Starsandflowers · 16/04/2024 18:27

Just end it. There's too much going on at once here. If it were just the age gap or just one of those red flags you might give it a bit of time... but all together? Nah. Its a waste of your time. He seems shady.

Switcher · 16/04/2024 18:35

My advice would be don't be my mum and think you can change him. My father claimed to be "separated not divorced" and told her the paperwork was just dragging, but in fact he had moved his wife and two kids with him to his new job location, where he met my mother and fed her this bullshit. She found out too late, and didn't back out of the wedding. Twenty years later he left her for a student who was three years older than us, but not before shagging one of my friends from school who was also a student of his. They do not change...I loved him very much, but the fact he died alone was due to his own tragic folly. Run away, or he'll break your heart.

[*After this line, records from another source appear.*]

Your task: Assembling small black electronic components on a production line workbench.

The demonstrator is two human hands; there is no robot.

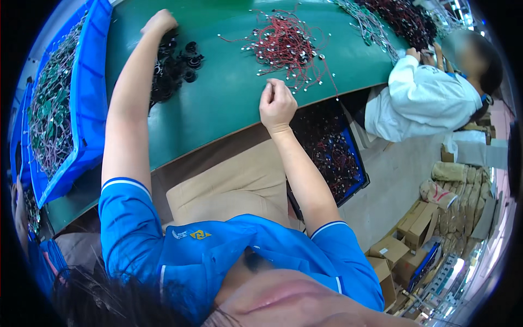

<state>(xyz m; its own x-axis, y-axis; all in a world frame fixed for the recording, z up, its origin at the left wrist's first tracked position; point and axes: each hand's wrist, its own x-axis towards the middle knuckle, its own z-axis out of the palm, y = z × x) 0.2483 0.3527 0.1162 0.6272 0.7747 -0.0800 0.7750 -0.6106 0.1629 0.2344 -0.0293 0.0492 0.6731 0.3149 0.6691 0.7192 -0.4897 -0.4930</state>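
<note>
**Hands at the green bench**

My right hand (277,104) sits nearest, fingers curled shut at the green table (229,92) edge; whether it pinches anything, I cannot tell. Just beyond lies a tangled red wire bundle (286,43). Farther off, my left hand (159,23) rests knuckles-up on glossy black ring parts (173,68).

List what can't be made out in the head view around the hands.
- Left hand: fingers buried in the pile of black parts; grip hidden.
- Right hand: closed fist, contents too small to tell.
- Red wire bundle: single pieces too small.
- Blue bin: cut off by the left rim.
</note>
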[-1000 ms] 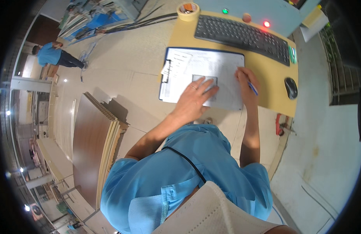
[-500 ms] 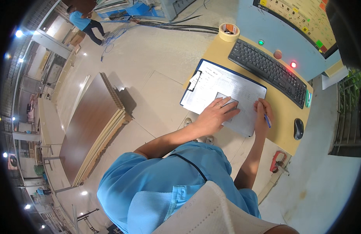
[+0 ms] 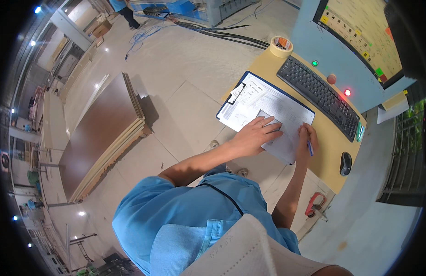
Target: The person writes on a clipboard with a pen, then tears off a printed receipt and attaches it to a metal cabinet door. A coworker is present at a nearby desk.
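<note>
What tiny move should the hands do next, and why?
Probably make a small pen stroke on the paper: the right hand grips a blue pen at the sheet's right edge, and the left hand lies spread on it, seemingly steadying it. I can't see the pen's tip.

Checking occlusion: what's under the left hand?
White paper and a dark-edged rectangle on it, its upper edge visible. The left hand covers parts of both; whatever lies directly beneath it can't be seen.
</note>
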The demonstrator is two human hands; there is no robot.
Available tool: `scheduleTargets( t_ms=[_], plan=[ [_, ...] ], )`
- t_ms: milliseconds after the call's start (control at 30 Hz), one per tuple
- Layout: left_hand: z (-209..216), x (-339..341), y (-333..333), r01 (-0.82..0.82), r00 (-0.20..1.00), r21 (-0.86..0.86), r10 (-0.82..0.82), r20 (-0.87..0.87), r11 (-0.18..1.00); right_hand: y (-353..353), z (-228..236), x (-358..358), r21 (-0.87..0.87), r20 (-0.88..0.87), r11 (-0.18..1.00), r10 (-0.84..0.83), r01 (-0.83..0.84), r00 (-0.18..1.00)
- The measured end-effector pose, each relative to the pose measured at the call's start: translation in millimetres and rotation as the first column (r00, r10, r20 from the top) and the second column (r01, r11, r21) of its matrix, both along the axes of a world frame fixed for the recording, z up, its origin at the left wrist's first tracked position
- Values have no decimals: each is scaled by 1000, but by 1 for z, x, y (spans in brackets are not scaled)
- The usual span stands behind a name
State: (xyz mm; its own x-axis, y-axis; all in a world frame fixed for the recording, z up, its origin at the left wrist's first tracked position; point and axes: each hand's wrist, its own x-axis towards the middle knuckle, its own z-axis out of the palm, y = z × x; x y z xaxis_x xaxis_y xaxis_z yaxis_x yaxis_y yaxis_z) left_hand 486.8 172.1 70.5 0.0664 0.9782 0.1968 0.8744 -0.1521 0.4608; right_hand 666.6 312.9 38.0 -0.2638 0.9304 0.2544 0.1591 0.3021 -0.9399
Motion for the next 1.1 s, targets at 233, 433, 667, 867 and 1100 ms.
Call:
scheduleTargets(
  t_ms=[233,433,667,867,1100],
  plan=[
    [-2,9,-11,-59,998,48,59,-8,997,-11,5,6,31,-15,997,77,-77,997],
    [-3,23,7,173,985,-71,-171,39,982,-10,6,26,-160,86,977,-127,140,988],
    [-20,8,45,-16,990,-49,9,-137,999,55,-30,0,-105,-81,993,40,-48,996],
    [-8,15,47,-70,988,3,70,-141,998,58,-10,-4,-173,-169,978,84,-113,982],
    [-1,14,27,-36,992,-34,31,-125,999,32,-8,3,-229,-157,972,21,-57,987]
  ],
)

Fookintired · 16/04/2024 18:42

he insists that his ex is to blame for his 2nd affair
🤯
So his ex made him shag someone else? Did she hold a knife to his throat?

I think you have your answer as you've already said.
Wishing you luck with the rest 💐

AdoraBell · 16/04/2024 18:46

So he left 1 woman for next, cheated 3 times then her for the next - you.

When a man marries his mistress- I hate that word- he creates a vacancy.

Don’t wait around for him to leave you for the next one.